*** Opening of DATA ***

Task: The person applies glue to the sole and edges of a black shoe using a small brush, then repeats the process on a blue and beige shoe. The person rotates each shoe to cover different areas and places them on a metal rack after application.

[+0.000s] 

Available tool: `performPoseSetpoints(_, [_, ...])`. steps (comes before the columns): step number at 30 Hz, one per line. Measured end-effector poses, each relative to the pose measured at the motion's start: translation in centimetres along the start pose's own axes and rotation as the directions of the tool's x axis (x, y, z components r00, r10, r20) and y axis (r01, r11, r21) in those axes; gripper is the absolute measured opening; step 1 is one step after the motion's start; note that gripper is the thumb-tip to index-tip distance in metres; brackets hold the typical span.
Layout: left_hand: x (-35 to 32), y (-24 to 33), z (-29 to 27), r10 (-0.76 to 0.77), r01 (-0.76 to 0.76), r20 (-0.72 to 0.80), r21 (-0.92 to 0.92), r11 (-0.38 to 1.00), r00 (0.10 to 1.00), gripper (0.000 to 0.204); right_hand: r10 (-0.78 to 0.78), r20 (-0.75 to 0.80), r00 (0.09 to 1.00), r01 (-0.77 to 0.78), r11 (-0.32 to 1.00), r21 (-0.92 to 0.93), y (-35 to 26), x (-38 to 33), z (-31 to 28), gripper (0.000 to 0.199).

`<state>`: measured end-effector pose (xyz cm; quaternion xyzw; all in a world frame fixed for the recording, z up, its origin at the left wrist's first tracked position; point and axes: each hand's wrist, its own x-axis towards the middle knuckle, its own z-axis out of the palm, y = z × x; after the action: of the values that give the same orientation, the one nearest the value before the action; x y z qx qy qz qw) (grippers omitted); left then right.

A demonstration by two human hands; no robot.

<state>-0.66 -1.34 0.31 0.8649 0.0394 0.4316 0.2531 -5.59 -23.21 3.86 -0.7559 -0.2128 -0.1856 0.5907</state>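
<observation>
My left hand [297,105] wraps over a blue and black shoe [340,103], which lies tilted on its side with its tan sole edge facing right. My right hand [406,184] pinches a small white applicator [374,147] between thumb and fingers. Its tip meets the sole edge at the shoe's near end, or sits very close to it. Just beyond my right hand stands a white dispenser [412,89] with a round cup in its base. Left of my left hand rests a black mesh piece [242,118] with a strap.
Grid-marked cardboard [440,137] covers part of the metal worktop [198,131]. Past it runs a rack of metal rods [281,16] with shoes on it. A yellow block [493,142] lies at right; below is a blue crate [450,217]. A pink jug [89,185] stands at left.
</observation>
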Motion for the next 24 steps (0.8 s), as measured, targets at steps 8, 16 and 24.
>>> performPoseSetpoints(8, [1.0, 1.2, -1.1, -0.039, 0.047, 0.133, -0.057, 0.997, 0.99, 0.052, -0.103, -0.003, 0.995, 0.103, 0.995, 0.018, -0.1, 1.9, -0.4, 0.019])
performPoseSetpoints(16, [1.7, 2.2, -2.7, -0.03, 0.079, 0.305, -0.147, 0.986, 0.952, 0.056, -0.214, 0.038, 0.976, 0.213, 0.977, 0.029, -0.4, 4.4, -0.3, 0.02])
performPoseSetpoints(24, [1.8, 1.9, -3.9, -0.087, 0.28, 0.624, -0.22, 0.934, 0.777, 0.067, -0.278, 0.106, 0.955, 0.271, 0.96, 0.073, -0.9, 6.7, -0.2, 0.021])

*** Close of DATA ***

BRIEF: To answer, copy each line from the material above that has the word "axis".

TASK RESPONSE:
Available tool: `performPoseSetpoints(_, [_, ...])`. steps (comes before the columns): step number at 30 Hz, one per line. Measured end-effector poses, each relative to the pose measured at the motion's start: translation in centimetres along the start pose's own axes and rotation as the directions of the tool's x axis (x, y, z components r00, r10, r20) and y axis (r01, r11, r21) in those axes; gripper is the absolute measured opening; step 1 is one step after the motion's start; note that gripper is the thumb-tip to index-tip distance in metres; brackets hold the typical span.
`<state>`: measured end-effector pose (xyz cm; quaternion xyzw; all in a world frame fixed for the recording, z up, its origin at the left wrist's first tracked position; point and axes: each hand's wrist, its own x-axis towards the middle knuckle, its own z-axis out of the palm, y = z × x; after the action: of the values that give the same orientation, the one nearest the value before the action; x y z qx qy qz qw) (grippers omitted); left then right.

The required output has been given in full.